Exercise requirements.
Give back the data below exactly as it was given.

- Opening Delimiter -

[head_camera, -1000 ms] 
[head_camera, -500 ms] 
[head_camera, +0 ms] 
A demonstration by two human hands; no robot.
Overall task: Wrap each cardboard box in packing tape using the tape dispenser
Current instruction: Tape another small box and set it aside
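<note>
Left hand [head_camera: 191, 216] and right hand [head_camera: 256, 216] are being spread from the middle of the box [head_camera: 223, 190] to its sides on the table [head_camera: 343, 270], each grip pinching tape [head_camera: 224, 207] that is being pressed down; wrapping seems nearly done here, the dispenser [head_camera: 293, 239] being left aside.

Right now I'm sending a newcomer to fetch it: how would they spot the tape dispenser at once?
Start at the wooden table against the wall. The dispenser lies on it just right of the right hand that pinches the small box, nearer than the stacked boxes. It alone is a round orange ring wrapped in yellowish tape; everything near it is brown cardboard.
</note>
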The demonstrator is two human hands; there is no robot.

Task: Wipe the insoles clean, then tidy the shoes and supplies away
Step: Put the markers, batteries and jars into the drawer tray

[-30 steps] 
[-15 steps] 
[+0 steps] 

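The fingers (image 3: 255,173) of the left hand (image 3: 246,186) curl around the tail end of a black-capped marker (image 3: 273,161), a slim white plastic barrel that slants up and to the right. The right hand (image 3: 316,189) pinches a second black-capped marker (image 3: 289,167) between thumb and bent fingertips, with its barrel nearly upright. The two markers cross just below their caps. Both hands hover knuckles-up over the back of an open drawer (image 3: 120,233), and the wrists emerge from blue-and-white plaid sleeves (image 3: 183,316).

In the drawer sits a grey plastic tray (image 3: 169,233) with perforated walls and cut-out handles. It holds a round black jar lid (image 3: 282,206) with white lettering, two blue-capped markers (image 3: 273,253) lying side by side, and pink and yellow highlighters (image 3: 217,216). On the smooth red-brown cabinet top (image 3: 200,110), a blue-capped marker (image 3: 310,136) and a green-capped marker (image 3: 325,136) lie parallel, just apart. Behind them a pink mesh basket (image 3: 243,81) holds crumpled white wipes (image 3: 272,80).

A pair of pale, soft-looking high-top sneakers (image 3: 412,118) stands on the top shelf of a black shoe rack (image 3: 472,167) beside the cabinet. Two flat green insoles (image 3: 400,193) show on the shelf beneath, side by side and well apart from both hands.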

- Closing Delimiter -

Exercise result.
[head_camera, -1000 ms] 
[head_camera, -500 ms] 
[head_camera, +0 ms] 
A demonstration by two human hands; no robot.
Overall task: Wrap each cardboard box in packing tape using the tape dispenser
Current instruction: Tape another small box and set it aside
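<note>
Left hand [head_camera: 191, 216] and right hand [head_camera: 256, 216] are being spread from the middle of the box [head_camera: 223, 190] to its sides on the table [head_camera: 343, 270], each grip pinching tape [head_camera: 224, 207] that is being pressed down; wrapping seems nearly done here, the dispenser [head_camera: 293, 239] being left aside.

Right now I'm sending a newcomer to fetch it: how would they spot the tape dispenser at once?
Start at the wooden table against the wall. The dispenser lies on it just right of the right hand that pinches the small box, nearer than the stacked boxes. It alone is a round orange ring wrapped in yellowish tape; everything near it is brown cardboard.
</note>
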The demonstrator is two human hands; there is no robot.

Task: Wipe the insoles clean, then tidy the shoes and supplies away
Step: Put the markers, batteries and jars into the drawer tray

[-30 steps] 
[-15 steps] 
[+0 steps] 

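The fingers (image 3: 255,173) of the left hand (image 3: 246,186) curl around the tail end of a black-capped marker (image 3: 273,161), a slim white plastic barrel that slants up and to the right. The right hand (image 3: 316,189) pinches a second black-capped marker (image 3: 289,167) between thumb and bent fingertips, with its barrel nearly upright. The two markers cross just below their caps. Both hands hover knuckles-up over the back of an open drawer (image 3: 120,233), and the wrists emerge from blue-and-white plaid sleeves (image 3: 183,316).

In the drawer sits a grey plastic tray (image 3: 169,233) with perforated walls and cut-out handles. It holds a round black jar lid (image 3: 282,206) with white lettering, two blue-capped markers (image 3: 273,253) lying side by side, and pink and yellow highlighters (image 3: 217,216). On the smooth red-brown cabinet top (image 3: 200,110), a blue-capped marker (image 3: 310,136) and a green-capped marker (image 3: 325,136) lie parallel, just apart. Behind them a pink mesh basket (image 3: 243,81) holds crumpled white wipes (image 3: 272,80).

A pair of pale, soft-looking high-top sneakers (image 3: 412,118) stands on the top shelf of a black shoe rack (image 3: 472,167) beside the cabinet. Two flat green insoles (image 3: 400,193) show on the shelf beneath, side by side and well apart from both hands.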

No further output will be produced for this exercise.